Date of Award

Summer 8-2016

Level of Access

Open-Access Dissertation

Degree Name

Doctor of Philosophy (PhD)

Department

Earth Sciences

Advisor

Christopher Gerbi

Second Committee Member

Nicholas Culshaw

Third Committee Member

Edward Grew

Additional Committee Members

Scott Johnson

Peter Koons

Martin Yates

Abstract

The rheology of the deep crust influences the transmission of mantle stresses to the surface as well as the topographic relief of orogenic terrains. Since deformation in the deep crust is often localized in shear zones, we investigate the mechanical processes associated with strain localization to understand the rheology of the deep crust. Strain localizes due to a strength heterogeneity, which can be created by the activation of one or more weakening factors.
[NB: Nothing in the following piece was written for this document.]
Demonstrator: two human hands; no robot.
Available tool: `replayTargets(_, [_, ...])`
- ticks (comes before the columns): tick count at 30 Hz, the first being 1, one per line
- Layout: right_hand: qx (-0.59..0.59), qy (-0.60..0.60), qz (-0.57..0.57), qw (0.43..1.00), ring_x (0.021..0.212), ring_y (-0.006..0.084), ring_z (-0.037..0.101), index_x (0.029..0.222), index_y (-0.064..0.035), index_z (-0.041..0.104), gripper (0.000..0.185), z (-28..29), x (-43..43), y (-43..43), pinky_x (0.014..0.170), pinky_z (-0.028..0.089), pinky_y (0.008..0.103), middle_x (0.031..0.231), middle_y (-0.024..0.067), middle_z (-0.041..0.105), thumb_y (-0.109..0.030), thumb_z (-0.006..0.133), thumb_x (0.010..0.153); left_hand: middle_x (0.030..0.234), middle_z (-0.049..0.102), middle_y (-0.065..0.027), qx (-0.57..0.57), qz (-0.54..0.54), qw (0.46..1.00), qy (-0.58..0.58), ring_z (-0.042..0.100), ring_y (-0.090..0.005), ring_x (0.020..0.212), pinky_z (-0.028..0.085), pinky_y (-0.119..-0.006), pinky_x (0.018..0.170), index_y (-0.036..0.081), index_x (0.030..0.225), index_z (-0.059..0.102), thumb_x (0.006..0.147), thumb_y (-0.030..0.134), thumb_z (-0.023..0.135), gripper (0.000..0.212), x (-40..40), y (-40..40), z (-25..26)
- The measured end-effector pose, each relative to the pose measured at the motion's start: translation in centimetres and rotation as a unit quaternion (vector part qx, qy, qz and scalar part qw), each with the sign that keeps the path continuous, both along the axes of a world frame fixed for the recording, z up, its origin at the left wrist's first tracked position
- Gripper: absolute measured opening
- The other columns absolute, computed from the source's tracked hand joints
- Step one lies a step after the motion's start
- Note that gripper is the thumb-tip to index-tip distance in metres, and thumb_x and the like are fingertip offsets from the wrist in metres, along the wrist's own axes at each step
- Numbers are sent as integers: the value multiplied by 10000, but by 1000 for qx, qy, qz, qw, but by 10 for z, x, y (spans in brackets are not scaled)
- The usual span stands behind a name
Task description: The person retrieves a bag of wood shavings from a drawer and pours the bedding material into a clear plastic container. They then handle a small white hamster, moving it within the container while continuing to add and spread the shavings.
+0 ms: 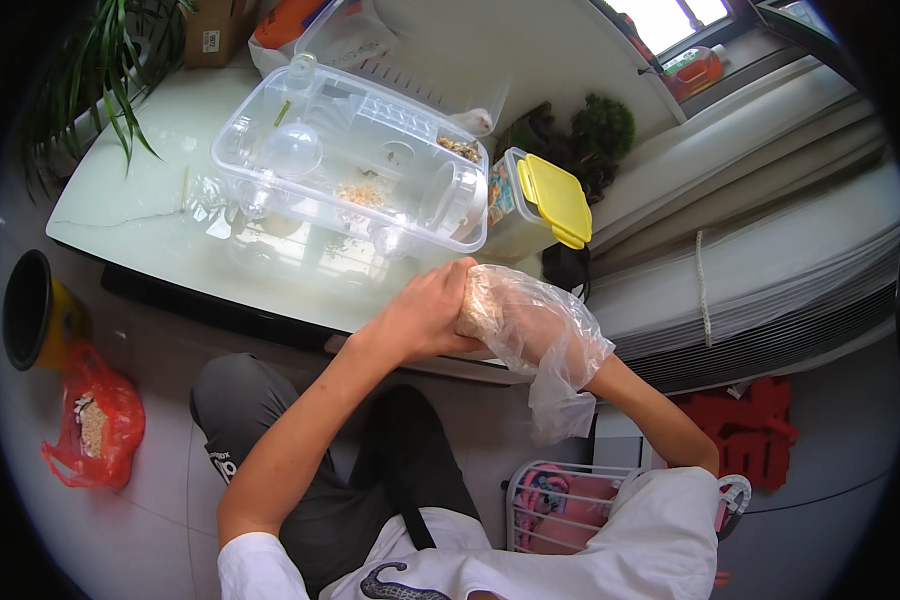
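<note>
My left hand (431,311) grips the closed end of a clear plastic bag (484,300) that holds pale wood shavings. Inside the same bag is my right hand (532,322), seen through the film near the shavings; its fingers are mostly hidden. Beyond my hands, a clear plastic hamster cage (307,191) stands on the glossy table (135,180), with a small heap of shavings (364,195) on its floor. A whitish hamster (474,121) is at the cage's back right corner. Right of the cage stands a clear container with a yellow lid (559,199).
At the left on the floor are a yellow bin with a dark inside (30,311) and a red plastic bag (124,427) with shavings. A potted plant (112,67) overhangs the table's back left. White curtains (750,180) and a barred basket (562,510) are at the right.
</note>
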State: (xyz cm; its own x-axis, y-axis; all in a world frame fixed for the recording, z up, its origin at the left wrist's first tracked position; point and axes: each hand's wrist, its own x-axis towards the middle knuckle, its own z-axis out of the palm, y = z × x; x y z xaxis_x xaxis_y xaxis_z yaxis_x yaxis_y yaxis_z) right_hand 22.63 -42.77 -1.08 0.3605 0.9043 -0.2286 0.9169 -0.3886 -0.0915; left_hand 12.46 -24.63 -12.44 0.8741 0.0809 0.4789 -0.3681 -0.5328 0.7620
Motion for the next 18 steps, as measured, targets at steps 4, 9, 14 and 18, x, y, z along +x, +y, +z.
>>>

Studying the mechanical processes and weakening factors that sustain strain localization in the deep crust is becoming increasingly important as geodynamic models become more computationally robust, and therefore more intricate. To research the processes associated with strain localization this study explores ancient shear zones in the denuded core of the Grenville Orogen in Ontario, Canada. This study focuses on a meta-granitoid unit, the Bad River Granite (BRG), of the Grenville Front Tectonic Zone to explore several aspects of strain localization at the m- and km-scale in granitic orogenic crust. The km-scale strain gradients are associated with shear zones along the lithologic boundaries at the BRG’s eastern and western edges. Microstructural and chemical evidence from these gradients show a spatial evolution of the active deformation mechanisms indicating that the shear zone narrowed over time and highlighting the temporal and spatial dynamism associated with shear zone formation. Similar studies of a mylonitic, m-scale shear zone in the BRG show the importance of mass transfer and grain boundary sliding as deformation mechanisms in deep crustal deformation and mylonitization. Lastly, using observations from the km- and m-scale gradients this study also explores six weakening factors to determine whether shear zone formation can be parameterized in a way that allows for prediction of shear zone formation in numerical models. Also, the development of stress heterogeneities at lithologic boundaries is explored through numerical modeling. Results indicate that due to the number of weakening factors and their associated feedbacks, initial variables, and uncertainty in natural conditions shear zone formation is not predictable within reasonable limits. The results presented in this thesis can inform numerical and/or theoretical models as well as other rheologic studies.